To run the Mistral.rs server, use the following command:
./mistralrs-server -p 1234 --isq Q4K -i plain --model-id microsoft/Phi-3-mini-128k-instruct --arch phi3
This command starts the server on port 1234 using the Phi-3-mini-128k-instruct model with the phi3 architecture.

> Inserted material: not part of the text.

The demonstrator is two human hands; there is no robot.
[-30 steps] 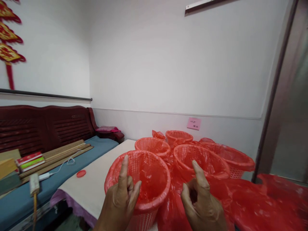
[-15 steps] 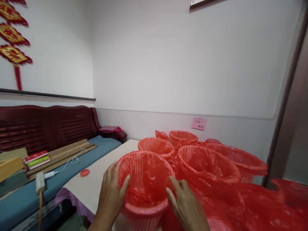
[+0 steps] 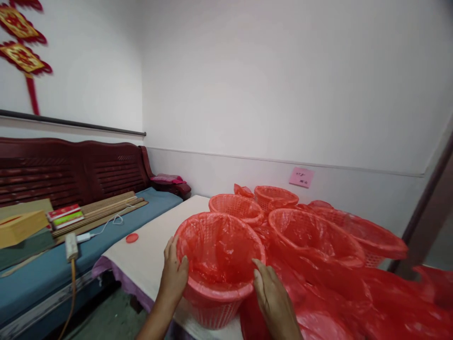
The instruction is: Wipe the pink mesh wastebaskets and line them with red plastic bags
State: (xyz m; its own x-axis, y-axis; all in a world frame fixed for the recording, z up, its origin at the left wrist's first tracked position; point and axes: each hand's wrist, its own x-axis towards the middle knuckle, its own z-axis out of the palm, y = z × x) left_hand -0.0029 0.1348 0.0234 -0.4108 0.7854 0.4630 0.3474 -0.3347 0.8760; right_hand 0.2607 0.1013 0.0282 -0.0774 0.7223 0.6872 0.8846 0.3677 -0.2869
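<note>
A red plastic basket (image 3: 212,309) with slotted sides stands upright at the table's near edge. Lining it is a thin red plastic bag (image 3: 226,248), folded over the rim. My left hand (image 3: 174,271) holds the left side of the rim, its fingers along the outside and the thumb close to the edge. On the opposite side, my right hand (image 3: 274,297) grips the rim with fingertips and thumb close together. Behind it are more lined baskets, among them a round basket (image 3: 236,208) and a wider basket (image 3: 314,238).
Loose red plastic bags (image 3: 339,302) cover the right of the table (image 3: 159,245). A small red disc (image 3: 132,238) lies on its left. Beyond are a wooden bench (image 3: 71,170) with a blue cushion (image 3: 106,241), a power strip (image 3: 71,248) and a yellow box (image 3: 23,229).
Both hands have shifted slightly on the rim, and my left thumb has moved from inside the rim to its outer edge. The view has tilted down and turned a little left.
</note>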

After successful installation and launch, the following services will be available:
-
Mistral.rs Server (model):
- Port: 1234
- URL: http://localhost:1234
- Description: The main Mistral.rs server that handles model requests.
-
UI (user interface):
- Port: 7860
- URL: http://localhost:7860
- Description: Web interface for interacting with the Mistral.rs server.
To access these services:
- For direct interaction with the model API, use: http://localhost:1234
- To access the web interface, open in your browser: http://localhost:7860
Note: If you're running these services on a remote server, replace "localhost" with your server's IP address or domain name.
For more detailed information on running Docker containers, refer to the official Docker documentation: https://docs.docker.com/engine/reference/run/
For advanced usage of the Mistral.rs server in your projects, consult the API documentation and integration guides.